● **Aim of the exercise**: Output the data that follows exactly, line for line.

+---+

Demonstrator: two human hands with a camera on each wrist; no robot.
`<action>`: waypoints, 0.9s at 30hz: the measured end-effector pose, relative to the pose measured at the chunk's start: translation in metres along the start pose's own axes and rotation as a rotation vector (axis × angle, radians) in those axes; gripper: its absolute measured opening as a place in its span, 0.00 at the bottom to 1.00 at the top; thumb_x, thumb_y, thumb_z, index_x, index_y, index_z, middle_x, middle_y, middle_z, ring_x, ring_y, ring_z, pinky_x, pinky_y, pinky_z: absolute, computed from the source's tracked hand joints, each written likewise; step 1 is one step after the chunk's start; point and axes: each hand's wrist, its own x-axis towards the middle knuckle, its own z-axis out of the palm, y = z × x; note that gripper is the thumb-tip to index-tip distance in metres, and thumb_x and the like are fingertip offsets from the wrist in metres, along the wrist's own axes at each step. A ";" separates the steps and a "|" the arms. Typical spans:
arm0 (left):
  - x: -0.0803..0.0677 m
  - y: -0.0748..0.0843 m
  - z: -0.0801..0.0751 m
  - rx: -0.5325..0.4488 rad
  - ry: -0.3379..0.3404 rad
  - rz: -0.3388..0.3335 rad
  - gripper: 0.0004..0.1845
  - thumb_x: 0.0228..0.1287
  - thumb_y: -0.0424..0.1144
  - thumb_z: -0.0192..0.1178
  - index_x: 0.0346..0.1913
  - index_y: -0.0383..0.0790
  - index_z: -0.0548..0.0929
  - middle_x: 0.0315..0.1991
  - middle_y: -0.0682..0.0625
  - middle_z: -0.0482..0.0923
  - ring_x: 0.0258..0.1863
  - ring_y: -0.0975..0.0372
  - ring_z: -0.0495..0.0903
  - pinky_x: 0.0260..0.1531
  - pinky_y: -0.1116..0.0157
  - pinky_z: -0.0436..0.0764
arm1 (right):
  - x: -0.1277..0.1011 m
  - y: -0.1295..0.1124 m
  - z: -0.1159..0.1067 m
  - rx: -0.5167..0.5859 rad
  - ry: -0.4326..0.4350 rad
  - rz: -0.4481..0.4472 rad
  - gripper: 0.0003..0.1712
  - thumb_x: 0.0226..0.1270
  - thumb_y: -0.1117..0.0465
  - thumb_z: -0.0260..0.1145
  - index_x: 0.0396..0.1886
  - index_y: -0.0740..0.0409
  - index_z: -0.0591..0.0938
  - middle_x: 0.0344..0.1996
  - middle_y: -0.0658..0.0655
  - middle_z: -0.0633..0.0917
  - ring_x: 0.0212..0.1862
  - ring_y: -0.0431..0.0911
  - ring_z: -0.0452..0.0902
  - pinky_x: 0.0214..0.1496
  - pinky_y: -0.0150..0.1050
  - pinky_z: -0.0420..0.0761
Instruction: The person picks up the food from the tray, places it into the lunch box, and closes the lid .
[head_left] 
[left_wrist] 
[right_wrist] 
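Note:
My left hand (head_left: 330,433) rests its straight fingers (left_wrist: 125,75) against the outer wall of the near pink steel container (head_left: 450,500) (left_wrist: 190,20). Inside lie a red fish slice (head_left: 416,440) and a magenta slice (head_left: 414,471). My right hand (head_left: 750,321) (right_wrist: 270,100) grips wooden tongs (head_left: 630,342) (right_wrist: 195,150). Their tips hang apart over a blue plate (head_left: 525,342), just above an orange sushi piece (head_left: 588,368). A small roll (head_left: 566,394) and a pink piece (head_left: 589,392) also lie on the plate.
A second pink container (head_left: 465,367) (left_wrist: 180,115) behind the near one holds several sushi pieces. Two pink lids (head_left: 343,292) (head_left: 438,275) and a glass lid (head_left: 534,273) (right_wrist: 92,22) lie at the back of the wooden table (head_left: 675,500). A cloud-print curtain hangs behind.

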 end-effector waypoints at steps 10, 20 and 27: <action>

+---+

● **Solution below**:
Demonstrator: two human hands with a camera on each wrist; no robot.
`<action>`: waypoints, 0.9s at 30hz: the measured end-effector pose, relative to the pose measured at the chunk's start: translation in metres along the start pose's own axes and rotation as a rotation vector (axis × angle, radians) in those axes; gripper: its absolute measured opening as a place in its span, 0.00 at the bottom to 1.00 at the top; thumb_x, thumb_y, thumb_z, index_x, index_y, index_z, middle_x, middle_y, middle_z, ring_x, ring_y, ring_z, pinky_x, pinky_y, pinky_z: absolute, computed from the source's tracked hand joints, each written likewise; step 1 is one step after the chunk's start; point and axes: each hand's wrist, its own x-axis towards the middle knuckle, its own z-axis out of the palm, y = z × x; note that gripper is the thumb-tip to index-tip distance in metres, and thumb_x and the like are fingertip offsets from the wrist in metres, along the wrist's own axes at each step. A ";" separates the steps and a "|" the arms. Typical spans:
arm0 (left):
  - x: -0.0803..0.0677 m
  - y: -0.0748..0.0843 m
  - z: -0.0801..0.0751 m
  - rx: -0.5325..0.4488 rad
  - ry: -0.3379..0.3404 rad
  - rz: -0.3388..0.3335 rad
  - gripper: 0.0004..0.1845
  - thumb_x: 0.0228..0.1287
  - thumb_y: -0.0424..0.1144
  - thumb_z: -0.0192..0.1178
  - index_x: 0.0346..0.1913
  - index_y: -0.0383..0.0790
  - index_z: -0.0548..0.0929
  - middle_x: 0.0315..0.1991
  - middle_y: -0.0682..0.0625
  - middle_z: -0.0482..0.0923
  - ring_x: 0.0258..0.1863
  - ring_y: -0.0975..0.0372
  - ring_z: -0.0495..0.0903
  - pinky_x: 0.0260..0.1531
  - pinky_y: -0.1116..0.0157
  - pinky_z: -0.0436..0.0764
arm1 (right):
  - x: -0.1277..0.1011 m
  - y: -0.1295..0.1124 m
  - z: -0.1159..0.1067 m
  - rx: -0.5167..0.5859 rad
  - ry: -0.4326..0.4350 rad
  - rz: -0.4481..0.4472 rad
  - gripper: 0.0003..0.1712
  - thumb_x: 0.0226..0.1270
  - thumb_y: -0.1117..0.0465
  - thumb_z: -0.0260..0.1145
  - index_x: 0.0396..0.1886
  - index_y: -0.0740..0.0409
  - index_z: -0.0591..0.0938
  - middle_x: 0.0344..0.1996
  - middle_y: -0.0658..0.0655
  - middle_z: -0.0633..0.0917
  - ring_x: 0.0212..0.1862
  - ring_y: -0.0431..0.0911
  - ring_z: -0.0452..0.0902
  - pinky_x: 0.0214..0.1496
  - pinky_y: -0.0150..0.1050
  - pinky_z: -0.0420..0.0761
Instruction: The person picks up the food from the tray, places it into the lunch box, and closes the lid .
[head_left] 
[left_wrist] 
[right_wrist] 
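Note:
My left hand (head_left: 330,433) rests its straight fingers (left_wrist: 125,75) against the outer wall of the near pink steel container (head_left: 450,500) (left_wrist: 190,20). Inside lie a red fish slice (head_left: 416,440) and a magenta slice (head_left: 414,471). My right hand (head_left: 750,321) (right_wrist: 270,100) grips wooden tongs (head_left: 630,342) (right_wrist: 195,150). Their tips hang apart over a blue plate (head_left: 525,342), just above an orange sushi piece (head_left: 588,368). A small roll (head_left: 566,394) and a pink piece (head_left: 589,392) also lie on the plate.
A second pink container (head_left: 465,367) (left_wrist: 180,115) behind the near one holds several sushi pieces. Two pink lids (head_left: 343,292) (head_left: 438,275) and a glass lid (head_left: 534,273) (right_wrist: 92,22) lie at the back of the wooden table (head_left: 675,500). A cloud-print curtain hangs behind.
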
 end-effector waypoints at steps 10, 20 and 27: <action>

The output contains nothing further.